Check every line of the data for the word "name", and copy those that have it.

(DATA SUPPLIED begins)

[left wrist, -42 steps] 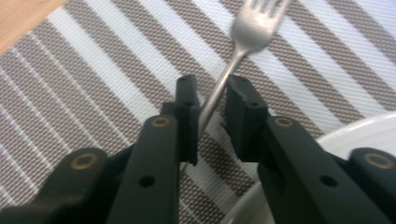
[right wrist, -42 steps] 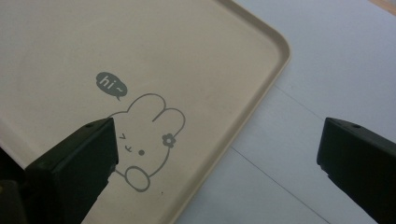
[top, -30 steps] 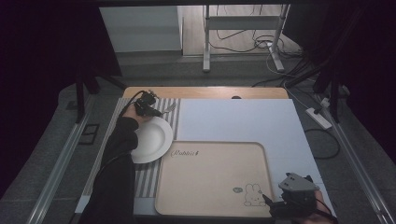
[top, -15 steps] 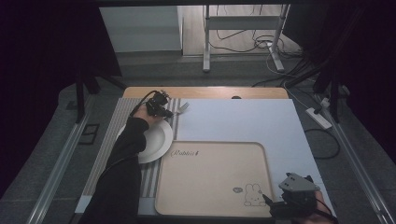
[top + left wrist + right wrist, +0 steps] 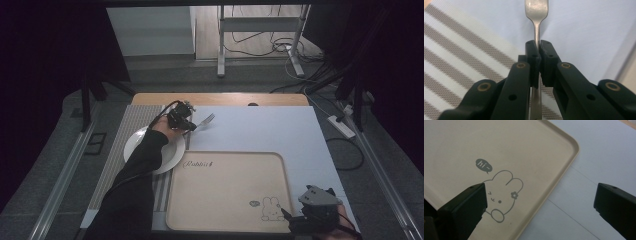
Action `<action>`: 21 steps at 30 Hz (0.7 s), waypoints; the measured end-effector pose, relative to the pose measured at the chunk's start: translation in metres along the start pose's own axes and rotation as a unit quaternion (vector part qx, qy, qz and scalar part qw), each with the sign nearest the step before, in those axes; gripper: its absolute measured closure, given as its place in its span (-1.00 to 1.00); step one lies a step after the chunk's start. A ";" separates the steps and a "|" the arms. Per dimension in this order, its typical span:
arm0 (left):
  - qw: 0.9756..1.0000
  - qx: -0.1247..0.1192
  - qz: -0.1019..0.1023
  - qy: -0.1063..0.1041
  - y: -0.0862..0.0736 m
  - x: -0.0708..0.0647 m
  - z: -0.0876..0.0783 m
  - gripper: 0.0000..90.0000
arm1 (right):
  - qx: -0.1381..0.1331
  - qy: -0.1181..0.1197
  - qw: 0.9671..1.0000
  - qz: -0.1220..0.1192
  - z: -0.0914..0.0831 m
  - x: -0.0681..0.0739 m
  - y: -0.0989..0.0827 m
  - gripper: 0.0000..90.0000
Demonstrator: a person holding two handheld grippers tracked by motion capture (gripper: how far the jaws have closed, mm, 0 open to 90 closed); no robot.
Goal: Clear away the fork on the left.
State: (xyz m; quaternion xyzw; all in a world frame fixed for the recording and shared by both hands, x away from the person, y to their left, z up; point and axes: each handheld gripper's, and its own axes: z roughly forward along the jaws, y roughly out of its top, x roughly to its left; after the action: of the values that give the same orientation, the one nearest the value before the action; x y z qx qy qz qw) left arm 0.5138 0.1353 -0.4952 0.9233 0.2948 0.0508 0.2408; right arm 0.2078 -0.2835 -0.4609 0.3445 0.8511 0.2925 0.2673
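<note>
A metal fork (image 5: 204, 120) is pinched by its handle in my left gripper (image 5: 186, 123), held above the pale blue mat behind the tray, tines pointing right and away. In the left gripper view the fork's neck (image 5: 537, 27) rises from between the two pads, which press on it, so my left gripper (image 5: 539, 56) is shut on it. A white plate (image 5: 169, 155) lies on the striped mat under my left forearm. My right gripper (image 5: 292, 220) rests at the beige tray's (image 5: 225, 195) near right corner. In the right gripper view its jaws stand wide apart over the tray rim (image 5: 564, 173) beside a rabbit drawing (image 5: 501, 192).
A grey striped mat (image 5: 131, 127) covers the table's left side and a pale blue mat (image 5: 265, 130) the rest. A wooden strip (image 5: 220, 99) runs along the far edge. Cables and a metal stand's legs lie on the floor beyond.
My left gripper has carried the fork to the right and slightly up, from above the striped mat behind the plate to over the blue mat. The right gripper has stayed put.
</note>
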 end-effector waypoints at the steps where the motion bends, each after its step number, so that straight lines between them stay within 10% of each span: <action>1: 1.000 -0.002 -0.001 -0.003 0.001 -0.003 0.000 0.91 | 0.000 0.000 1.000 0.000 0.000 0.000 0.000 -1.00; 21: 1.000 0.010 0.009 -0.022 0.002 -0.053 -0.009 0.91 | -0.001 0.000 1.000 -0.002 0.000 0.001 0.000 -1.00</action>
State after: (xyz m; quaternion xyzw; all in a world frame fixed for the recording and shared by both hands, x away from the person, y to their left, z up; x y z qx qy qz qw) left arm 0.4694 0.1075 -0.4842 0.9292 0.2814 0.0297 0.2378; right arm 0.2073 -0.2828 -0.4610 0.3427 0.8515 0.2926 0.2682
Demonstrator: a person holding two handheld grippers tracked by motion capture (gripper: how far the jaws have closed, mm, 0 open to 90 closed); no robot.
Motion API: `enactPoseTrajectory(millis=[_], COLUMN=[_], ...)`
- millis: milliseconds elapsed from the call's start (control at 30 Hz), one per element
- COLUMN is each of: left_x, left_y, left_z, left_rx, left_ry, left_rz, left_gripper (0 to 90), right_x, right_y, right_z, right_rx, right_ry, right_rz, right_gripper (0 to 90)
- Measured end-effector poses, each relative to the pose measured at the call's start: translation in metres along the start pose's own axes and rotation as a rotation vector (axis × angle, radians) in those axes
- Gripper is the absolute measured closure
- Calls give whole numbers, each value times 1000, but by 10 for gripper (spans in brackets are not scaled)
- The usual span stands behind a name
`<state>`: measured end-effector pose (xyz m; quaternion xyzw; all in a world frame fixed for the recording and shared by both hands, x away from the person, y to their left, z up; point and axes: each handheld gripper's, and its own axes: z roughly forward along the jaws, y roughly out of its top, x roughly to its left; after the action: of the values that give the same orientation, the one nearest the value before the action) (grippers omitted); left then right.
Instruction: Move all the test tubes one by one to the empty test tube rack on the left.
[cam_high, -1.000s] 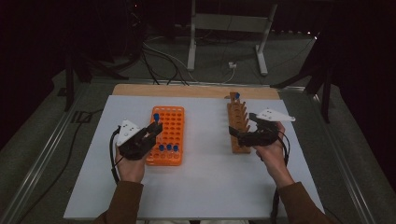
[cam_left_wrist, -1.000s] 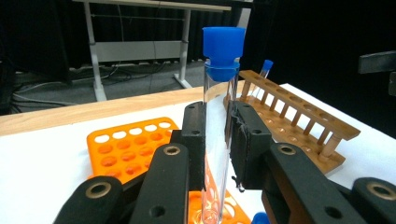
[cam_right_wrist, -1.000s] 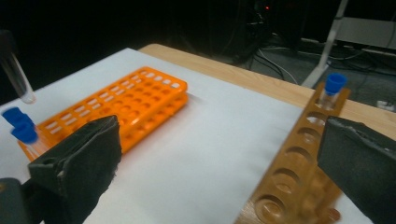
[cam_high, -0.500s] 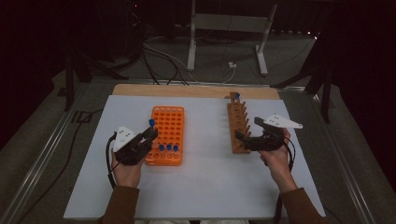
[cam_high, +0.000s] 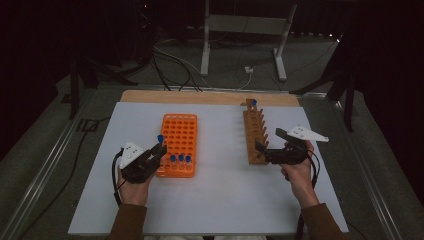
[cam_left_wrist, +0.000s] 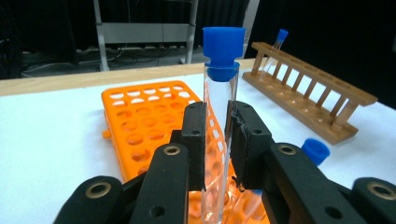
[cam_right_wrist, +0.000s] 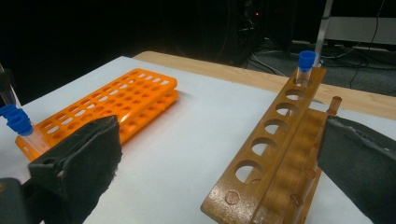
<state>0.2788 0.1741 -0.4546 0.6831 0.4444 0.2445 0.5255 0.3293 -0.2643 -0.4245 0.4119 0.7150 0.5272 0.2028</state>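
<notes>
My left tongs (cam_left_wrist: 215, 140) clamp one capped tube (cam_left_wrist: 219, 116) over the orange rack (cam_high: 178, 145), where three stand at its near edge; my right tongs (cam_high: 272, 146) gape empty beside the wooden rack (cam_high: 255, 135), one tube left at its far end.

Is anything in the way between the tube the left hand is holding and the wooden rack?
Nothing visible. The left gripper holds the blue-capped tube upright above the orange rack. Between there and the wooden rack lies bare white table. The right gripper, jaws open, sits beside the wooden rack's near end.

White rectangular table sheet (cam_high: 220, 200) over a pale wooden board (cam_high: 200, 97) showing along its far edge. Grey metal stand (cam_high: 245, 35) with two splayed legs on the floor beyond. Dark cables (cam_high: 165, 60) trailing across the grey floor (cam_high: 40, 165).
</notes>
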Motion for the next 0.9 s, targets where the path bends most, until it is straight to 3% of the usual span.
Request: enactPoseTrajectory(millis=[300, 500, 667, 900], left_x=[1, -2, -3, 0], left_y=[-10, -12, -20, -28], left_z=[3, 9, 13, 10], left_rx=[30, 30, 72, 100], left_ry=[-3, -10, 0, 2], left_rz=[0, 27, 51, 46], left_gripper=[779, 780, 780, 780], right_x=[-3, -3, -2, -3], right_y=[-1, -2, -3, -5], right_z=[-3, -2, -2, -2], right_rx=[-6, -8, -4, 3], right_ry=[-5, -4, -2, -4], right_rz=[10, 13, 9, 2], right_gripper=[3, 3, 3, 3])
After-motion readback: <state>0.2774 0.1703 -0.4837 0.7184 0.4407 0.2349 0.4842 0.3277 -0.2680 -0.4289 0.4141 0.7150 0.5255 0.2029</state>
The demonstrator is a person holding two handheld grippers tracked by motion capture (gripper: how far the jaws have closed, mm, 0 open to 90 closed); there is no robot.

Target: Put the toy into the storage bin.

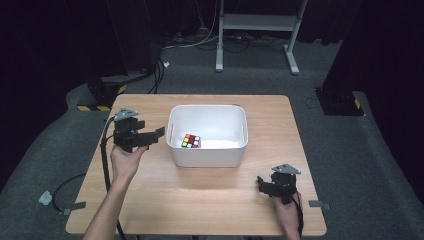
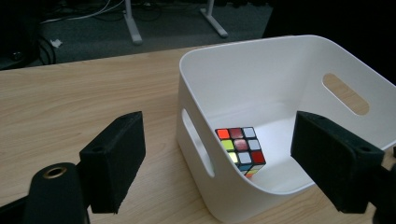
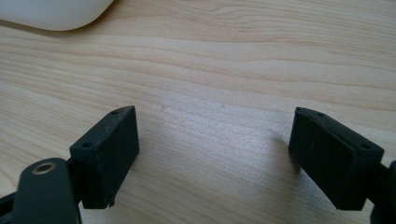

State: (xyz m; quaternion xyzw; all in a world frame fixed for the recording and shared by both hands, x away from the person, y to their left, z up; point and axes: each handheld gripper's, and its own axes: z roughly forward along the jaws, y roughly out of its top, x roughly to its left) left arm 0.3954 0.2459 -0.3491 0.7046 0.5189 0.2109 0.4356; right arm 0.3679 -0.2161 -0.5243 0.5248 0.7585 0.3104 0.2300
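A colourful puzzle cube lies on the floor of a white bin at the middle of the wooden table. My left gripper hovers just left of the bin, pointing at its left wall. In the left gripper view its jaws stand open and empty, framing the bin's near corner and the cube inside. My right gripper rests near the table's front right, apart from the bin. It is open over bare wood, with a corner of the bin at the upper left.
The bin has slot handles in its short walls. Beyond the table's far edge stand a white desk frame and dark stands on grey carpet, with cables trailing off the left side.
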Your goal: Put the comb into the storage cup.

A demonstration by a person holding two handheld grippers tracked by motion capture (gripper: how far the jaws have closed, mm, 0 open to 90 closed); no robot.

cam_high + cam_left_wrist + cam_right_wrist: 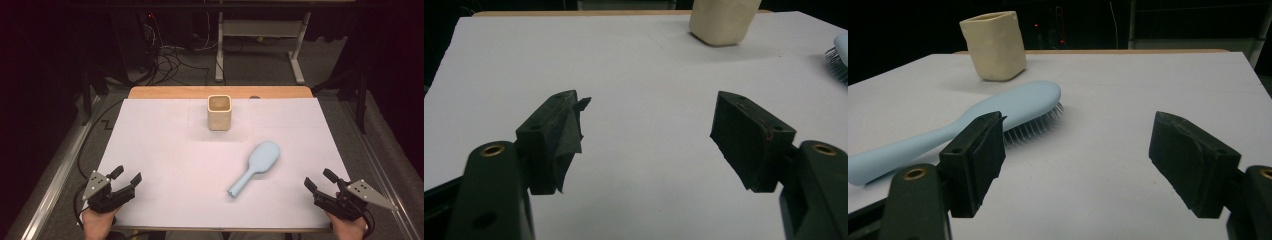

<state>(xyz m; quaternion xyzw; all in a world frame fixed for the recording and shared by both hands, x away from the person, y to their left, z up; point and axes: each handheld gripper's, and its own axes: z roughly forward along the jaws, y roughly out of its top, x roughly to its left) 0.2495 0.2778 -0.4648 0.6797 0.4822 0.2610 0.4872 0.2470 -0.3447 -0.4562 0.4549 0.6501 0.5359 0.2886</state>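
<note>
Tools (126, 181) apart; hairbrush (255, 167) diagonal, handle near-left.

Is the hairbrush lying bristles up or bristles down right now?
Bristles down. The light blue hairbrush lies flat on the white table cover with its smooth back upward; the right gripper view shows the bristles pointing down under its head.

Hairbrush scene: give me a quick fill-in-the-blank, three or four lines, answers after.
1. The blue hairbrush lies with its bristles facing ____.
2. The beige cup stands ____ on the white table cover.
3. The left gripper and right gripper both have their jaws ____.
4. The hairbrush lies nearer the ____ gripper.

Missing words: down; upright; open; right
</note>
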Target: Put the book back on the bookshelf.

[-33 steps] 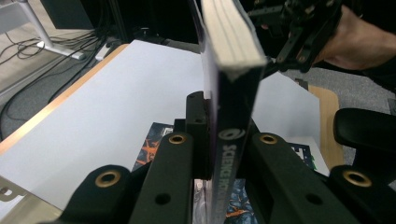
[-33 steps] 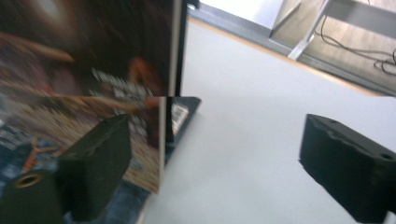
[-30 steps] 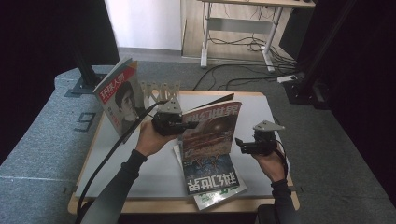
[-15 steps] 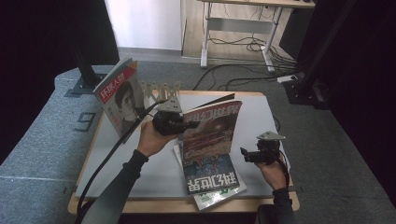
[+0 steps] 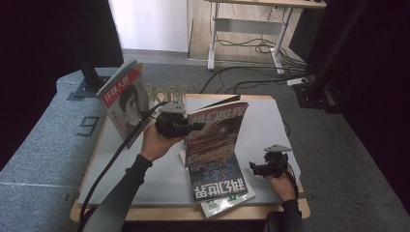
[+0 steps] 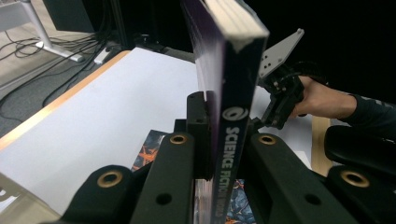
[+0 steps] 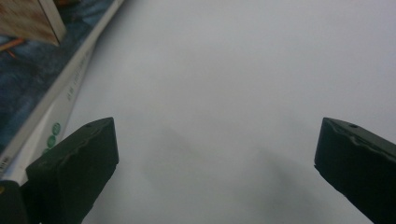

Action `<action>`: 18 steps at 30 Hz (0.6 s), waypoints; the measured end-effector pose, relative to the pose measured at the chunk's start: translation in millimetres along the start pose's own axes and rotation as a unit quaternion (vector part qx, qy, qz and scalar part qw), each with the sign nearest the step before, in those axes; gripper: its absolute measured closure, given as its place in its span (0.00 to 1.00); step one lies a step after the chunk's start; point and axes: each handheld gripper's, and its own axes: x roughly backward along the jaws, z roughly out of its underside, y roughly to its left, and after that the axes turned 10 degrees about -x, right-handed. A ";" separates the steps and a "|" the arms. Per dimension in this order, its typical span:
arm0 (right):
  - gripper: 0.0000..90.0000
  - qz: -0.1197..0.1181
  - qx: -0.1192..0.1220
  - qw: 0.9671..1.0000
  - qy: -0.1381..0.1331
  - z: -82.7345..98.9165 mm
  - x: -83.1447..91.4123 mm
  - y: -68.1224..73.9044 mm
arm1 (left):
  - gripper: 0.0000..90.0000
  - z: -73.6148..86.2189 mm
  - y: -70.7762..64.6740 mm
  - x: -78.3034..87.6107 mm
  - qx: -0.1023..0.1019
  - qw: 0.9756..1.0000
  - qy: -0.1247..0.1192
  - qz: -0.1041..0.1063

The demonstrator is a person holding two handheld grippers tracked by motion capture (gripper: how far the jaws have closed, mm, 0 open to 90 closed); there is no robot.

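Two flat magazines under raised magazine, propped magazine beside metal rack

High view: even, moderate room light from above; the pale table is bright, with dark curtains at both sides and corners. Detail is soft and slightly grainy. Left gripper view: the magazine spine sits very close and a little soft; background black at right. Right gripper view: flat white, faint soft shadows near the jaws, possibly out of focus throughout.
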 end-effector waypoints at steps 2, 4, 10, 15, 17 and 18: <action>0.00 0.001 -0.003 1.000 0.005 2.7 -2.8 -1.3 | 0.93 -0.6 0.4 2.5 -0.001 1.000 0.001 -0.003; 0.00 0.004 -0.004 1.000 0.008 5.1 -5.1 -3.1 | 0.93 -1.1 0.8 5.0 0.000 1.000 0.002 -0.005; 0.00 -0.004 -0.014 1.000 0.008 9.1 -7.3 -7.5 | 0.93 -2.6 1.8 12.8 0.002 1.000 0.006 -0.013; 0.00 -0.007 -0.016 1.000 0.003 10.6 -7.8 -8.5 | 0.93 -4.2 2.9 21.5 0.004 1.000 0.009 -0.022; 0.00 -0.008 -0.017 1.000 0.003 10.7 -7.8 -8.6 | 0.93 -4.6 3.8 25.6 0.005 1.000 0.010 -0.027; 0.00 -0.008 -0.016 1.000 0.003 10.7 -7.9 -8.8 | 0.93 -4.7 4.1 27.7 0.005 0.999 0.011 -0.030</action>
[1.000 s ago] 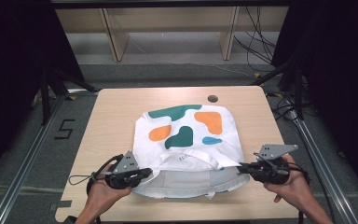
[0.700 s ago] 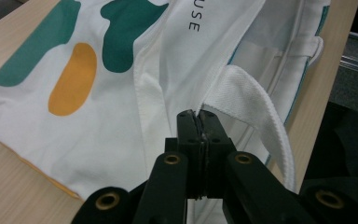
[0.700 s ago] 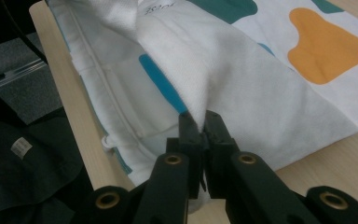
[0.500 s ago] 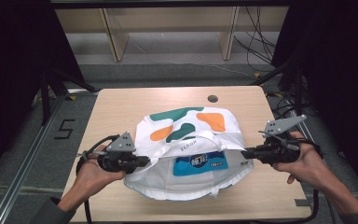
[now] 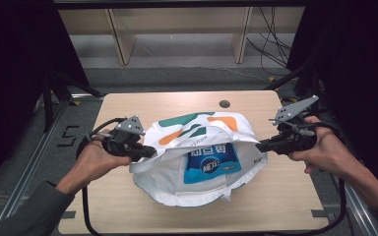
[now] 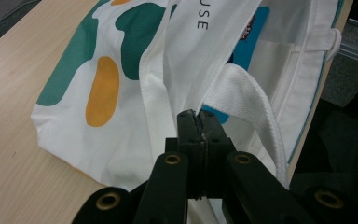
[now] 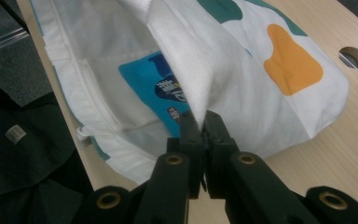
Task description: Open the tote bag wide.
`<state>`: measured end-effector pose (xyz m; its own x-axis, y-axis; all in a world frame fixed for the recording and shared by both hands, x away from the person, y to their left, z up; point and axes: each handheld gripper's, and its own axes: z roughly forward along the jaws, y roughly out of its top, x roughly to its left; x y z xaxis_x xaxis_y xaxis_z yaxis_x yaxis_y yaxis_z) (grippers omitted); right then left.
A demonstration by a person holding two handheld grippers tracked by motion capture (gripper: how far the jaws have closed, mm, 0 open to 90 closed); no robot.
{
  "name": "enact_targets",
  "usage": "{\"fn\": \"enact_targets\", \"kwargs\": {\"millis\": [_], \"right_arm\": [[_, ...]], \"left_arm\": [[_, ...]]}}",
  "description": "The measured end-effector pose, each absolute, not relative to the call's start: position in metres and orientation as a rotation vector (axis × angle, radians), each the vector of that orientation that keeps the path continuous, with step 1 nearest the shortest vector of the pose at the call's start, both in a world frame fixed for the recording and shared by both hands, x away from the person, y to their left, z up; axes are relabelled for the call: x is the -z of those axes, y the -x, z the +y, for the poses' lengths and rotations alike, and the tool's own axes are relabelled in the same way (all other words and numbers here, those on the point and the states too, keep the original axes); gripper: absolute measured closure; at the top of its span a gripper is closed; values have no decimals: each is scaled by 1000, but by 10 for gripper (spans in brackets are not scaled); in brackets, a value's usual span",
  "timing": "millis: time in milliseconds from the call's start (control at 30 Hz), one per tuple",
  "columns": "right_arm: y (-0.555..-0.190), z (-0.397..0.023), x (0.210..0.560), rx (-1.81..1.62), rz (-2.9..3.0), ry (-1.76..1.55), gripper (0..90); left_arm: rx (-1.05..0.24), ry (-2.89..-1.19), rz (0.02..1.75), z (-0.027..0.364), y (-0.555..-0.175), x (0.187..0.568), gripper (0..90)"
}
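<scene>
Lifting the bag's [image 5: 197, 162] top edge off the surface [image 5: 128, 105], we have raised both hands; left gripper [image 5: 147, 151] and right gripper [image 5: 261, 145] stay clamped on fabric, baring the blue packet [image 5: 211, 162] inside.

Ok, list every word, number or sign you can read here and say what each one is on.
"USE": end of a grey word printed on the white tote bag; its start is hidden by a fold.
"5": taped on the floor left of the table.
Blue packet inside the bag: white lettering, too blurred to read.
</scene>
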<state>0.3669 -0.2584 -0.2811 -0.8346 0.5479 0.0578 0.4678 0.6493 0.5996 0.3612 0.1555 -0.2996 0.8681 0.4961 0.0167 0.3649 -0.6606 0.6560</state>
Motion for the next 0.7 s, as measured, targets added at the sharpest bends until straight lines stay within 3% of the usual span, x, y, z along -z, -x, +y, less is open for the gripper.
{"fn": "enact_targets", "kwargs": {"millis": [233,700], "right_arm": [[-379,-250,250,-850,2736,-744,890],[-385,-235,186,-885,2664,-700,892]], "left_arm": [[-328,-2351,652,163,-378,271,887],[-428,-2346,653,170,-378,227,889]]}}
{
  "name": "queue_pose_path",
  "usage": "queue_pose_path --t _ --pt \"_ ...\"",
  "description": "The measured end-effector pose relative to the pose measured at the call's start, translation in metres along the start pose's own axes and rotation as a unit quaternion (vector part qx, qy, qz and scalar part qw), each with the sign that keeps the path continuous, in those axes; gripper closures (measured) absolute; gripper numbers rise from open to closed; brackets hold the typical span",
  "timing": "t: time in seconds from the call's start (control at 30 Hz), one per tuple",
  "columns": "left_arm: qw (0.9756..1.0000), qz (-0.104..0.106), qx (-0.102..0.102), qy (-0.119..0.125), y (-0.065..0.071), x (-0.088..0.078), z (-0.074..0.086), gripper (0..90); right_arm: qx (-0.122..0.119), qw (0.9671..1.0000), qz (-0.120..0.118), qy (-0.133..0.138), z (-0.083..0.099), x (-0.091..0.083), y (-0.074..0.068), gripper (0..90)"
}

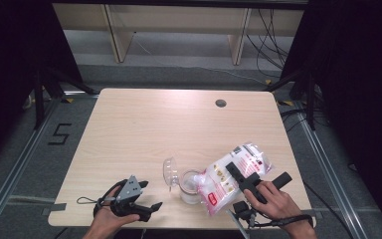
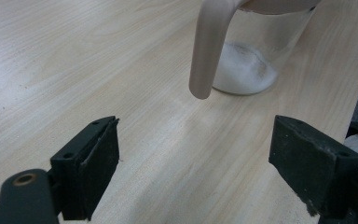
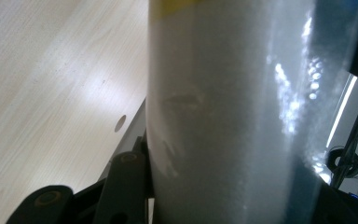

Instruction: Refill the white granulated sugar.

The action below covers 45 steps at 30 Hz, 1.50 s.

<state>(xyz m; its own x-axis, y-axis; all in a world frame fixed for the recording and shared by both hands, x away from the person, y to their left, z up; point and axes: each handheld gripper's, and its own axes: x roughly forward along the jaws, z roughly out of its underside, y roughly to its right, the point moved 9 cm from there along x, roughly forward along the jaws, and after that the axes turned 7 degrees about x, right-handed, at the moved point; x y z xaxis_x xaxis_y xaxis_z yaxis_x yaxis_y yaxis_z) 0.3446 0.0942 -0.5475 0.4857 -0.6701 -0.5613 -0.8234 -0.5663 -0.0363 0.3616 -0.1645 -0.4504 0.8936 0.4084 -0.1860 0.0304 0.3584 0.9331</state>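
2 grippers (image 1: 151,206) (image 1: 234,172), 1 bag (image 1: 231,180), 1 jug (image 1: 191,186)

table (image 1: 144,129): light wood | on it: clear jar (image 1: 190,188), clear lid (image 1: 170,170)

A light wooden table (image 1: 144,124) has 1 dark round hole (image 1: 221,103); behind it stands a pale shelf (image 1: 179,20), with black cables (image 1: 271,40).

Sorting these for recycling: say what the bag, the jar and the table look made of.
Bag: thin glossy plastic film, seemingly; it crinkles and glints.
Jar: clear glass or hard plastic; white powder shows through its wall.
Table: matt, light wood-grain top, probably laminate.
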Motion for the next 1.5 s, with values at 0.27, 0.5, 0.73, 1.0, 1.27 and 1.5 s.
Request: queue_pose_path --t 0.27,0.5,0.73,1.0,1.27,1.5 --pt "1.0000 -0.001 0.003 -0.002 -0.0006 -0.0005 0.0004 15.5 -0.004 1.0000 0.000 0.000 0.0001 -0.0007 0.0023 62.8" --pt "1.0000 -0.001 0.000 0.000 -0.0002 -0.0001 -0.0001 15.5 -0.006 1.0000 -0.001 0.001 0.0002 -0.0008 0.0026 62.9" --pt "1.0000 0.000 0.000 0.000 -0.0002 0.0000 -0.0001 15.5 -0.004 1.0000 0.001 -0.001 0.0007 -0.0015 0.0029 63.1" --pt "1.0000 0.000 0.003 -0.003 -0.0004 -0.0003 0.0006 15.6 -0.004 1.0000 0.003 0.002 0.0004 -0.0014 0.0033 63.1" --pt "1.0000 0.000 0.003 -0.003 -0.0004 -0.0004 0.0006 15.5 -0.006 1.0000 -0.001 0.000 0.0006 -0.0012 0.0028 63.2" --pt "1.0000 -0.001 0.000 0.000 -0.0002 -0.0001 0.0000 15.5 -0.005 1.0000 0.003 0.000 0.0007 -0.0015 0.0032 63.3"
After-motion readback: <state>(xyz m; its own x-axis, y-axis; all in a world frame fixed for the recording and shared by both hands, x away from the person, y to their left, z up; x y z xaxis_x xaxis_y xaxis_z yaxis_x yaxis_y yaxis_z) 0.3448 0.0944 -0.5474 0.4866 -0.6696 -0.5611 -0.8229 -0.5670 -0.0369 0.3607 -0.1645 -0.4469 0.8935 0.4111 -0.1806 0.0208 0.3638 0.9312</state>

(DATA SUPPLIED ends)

-- OUTPUT FOR THIS EXERCISE --
- The usual span stands behind a name
  "name": "enact_targets",
  "name": "queue_pose_path",

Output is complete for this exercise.